Le Portugal, nouveau paradis fiscal pour retraités français

Le Portugal, nouveau paradis fiscal pour retraités français

Une circulaire du 3 août 2012, entrée en vigueur le 1er janvier 2013, prévoit que les résidents portugais percevant des retraites de source étrangère sont exonérés d’impôts sur leurs pensions privées.

Chapeaux de paille et baguettes de pain sous le bras, les retraités français pourraient être nombreux à être tentés d’émigrer vers les plages de l’Algarve ou des Açores pour échapper à l’impôt tricolore. Moins couru que la Suisse, moins connu que la Belgique, le Portugal présente un certain intérêt pour les plus hardis d’entre eux, prêts à rompre tous liens avec la mère patrie.

Selon Xavier Rohmer, avocat associé au cabinet August & Debouzy, les retraités français s’installant au Portugal pourraient, depuis peu, être exonérés d’impôts sur le revenu pour les pensions issues de carrières effectuées dans le secteur privé.

Une circulaire du 3 août 2012, entrée en vigueur le 1er janvier 2013, prévoit que les résidents portugais percevant des retraites de source étrangère sont exonérés d’impôts sur leurs pensions privées. Une condition cependant pour éviter les effets d’aubaine: que le candidat potentiel au nouveau statut de «résident non habituel» n’ait pas eu de résidence fiscale lusitanienne lors des cinq dernières années. Bref, le candidat à l’exil doit être un nouveau venu. Lisbonne souhaite que ces immigrés délient leur bourse pour soutenir la croissance portugaise en investissant, par exemple, dans la pierre.

Attester de 183 jours au minimum de présence annuelle au Portugal

Selon Xavier Rohmer, la convention fiscale entre la France et le Portugal ne s’oppose pas à une telle démarche, puisqu’elle attribue au Portugal le droit exclusif d’imposer ou non les retraites. Or, ce pays exonère depuis janvier les retraités français du secteur privé.
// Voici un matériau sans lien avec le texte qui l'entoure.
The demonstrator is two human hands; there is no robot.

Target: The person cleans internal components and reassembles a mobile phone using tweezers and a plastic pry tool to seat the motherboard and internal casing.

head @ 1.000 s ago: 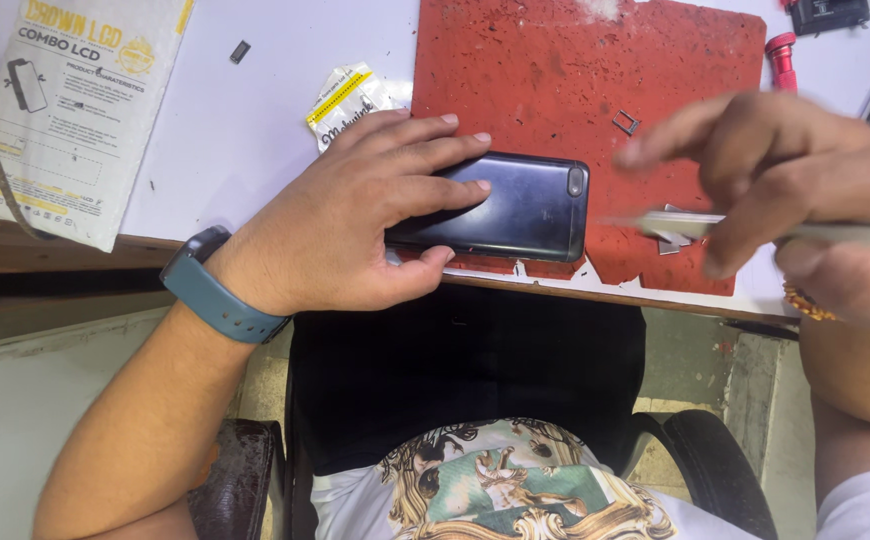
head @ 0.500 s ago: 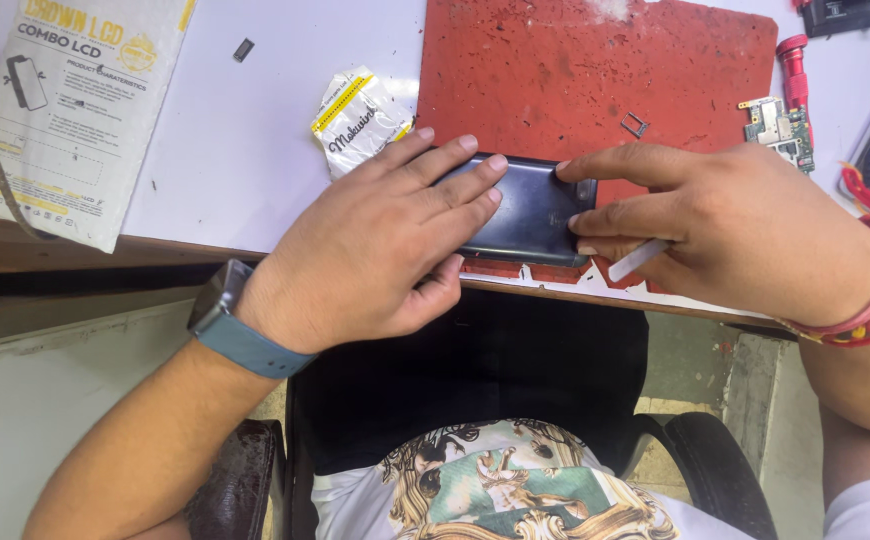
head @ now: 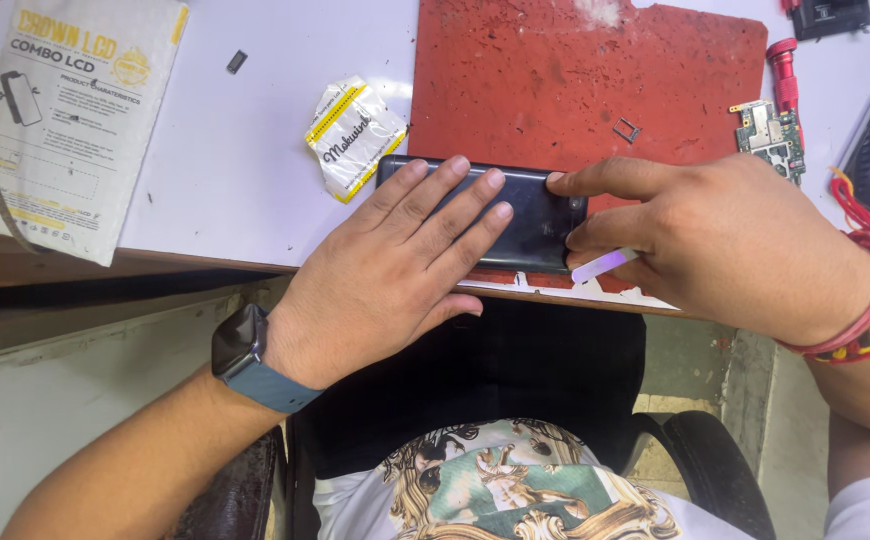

Pour ces derniers, la côte lusitanienne est donc devenue un eldorado. Pour en profiter, les ressortissants français doivent toutefois impérativement devenir résidents fiscaux portugais et notamment attester de 183 jours au minimum de présence annuelle au Portugal. Par ailleurs, ils ne doivent plus rien posséder en France, et surtout plus de foyer, au sens fiscal du terme. Ce régime fiscal avantageux est prévu pour une durée de dix ans.

Le Portugal n’est pas pour autant un paradis fiscal pour tous, puisque les autres ressources sont taxées. Et pour certains types de revenus (dividendes, intérêts…), la France conserve son droit d’imposition. Le Portugal veut devenir un jour la Floride de l’Europe, mais Bercy tolérera-t-il longtemps ce que certains considèrent déjà comme une anomalie?